Vacina para hepatite A
A vacina do HAV é inativada e altamente eficaz. No calendário vacinação brasileiro: dose única aos 15 meses. Indicações especiais incluem hepatopatas crônicos, portadores de HBV, profissionais de saúde, pacientes com HIV e transplantados.
Vacina para hepatite B
A vacina do HBV é recombinante (produzida por engenharia genética — contém apenas fragmentos do HBsAg). O esquema padrão é de três doses: 0, 1 mês e 6 meses. A primeira dose é aplicada ao nascimento, junto com a BCG.
Não aplicar vacina do HBV na região glútea
A região glútea tem quantidade maior de tecido adiposo. A aplicação em tecido adiposo reduz a imunogenicidade da vacina. O local correto é o deltoide (adultos) ou vasto lateral da coxa (lactentes).

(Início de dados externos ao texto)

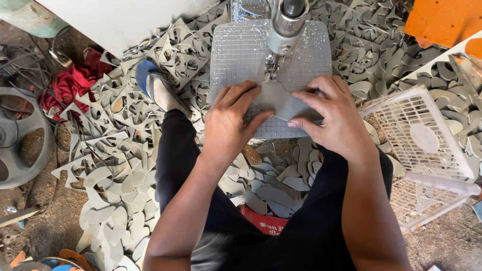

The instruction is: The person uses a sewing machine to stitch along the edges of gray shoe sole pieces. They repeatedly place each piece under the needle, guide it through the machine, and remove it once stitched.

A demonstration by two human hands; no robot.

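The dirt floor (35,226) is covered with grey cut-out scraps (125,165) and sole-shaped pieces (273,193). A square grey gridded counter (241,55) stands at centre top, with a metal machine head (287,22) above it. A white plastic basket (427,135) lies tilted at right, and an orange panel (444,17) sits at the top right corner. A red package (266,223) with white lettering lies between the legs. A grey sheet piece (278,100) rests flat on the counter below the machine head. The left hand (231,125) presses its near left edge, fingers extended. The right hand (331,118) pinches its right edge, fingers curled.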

Após a terceira dose, deve-se testar o anti-HBs com 2 a 3 meses. Se o resultado for ≥ 10 UI/mL, o paciente está imune. Profissionais de saúde devem documentar essa confirmação.
Vacina vs. imunoglobulina
A vacina contém fragmentos do antígeno — estimula produção ativa de anticorpos pelo próprio organismo (imunidade ativa). A imunoglobulina contém anticorpos prontos extraídos do plasma de doadores com altos títulos — oferece imunidade passiva imediata, de curta duração.
Recém-nascido de mãe HBsAg positiva: vacina + imunoglobulina ao nascimento = proteção em quase 100% dos casos. Apenas a vacina oferece 83% de proteção.
Resumo — Seção 7
Seção 8
Tratamento das
hepatites virais
A hepatite A não tem tratamento específico. A hepatite C tem cura em mais de 95% com os antivirais modernos. A hepatite B tem controle eficaz mas raramente cura completa. O tratamento evolui rapidamente e os protocolos do Ministério da Saúde são a referência.
Hepatite A — suporte
Tratamento sintomático: repouso relativo, hidratação, dieta normal pobre em gordura, abstinência alcoólica por pelo menos 6 meses. Não usar paracetamol. Não há antiviral específico.
Hepatite C — cura >95%
Os antivirais de ação direta revolucionaram o tratamento do HCV. Regimes modernos com sofosbuvir + daclatasvir, elbasvir + grazoprevir e outros atingem taxas de resposta virológica sustentada acima de 95%, em 8 a 12 semanas. O Ministério da Saúde distribui gratuitamente pelo SUS mediante protocolo.
Hepatite B — controle
Duas estratégias: interferons por 48 semanas (preferidos quando se deseja tratamento finito) ou antivirais orais (tenofovir, entecavir) por tempo prolongado ou indefinido em casos de cirrose. A negativação sustentada do HBsAg raramente ocorre — a meta habitual é a supressão viral com anti-HBe soroconversão.
Resumo — Seção 8
Seção 9
Resumo integrado
do capítulo
Os cinco vírus hepatotrópicos compartilham o tropismo pelo fígado mas divergem em tudo mais: genoma (HAV/HCV/HDV/HEV = RNA; HBV = DNA), transmissão (HAV/HEV = fecal-oral; HBV/HCV/HDV = parenteral/sexual), cronicidade (HAV/HEV = não cronificam; HCV = 80% crônico; HBV = 5–10% em adultos).
O diagnóstico etiológico depende exclusivamente dos marcadores sorológicos. Para o HAV: IgM positivo = agudo. Para o HBV: HBsAg = presença do vírus · anti-HBs isolado = vacinado · anti-HBc IgG + anti-HBs = infecção resolvida. Para o HCV: anti-HCV reagente + RNA positivo = infecção ativa. Para o HDV: só existe com HBV presente.
Em prevenção: vacina para HAV (dose única, 15 meses) e HBV (0-1-6 meses, recombinante, deltoide). HCV e HEV sem vacina — controle de exposição é fundamental. Em tratamento: HAV = suporte; HCV = cura >95% com antivirais diretos; HBV = controle crônico.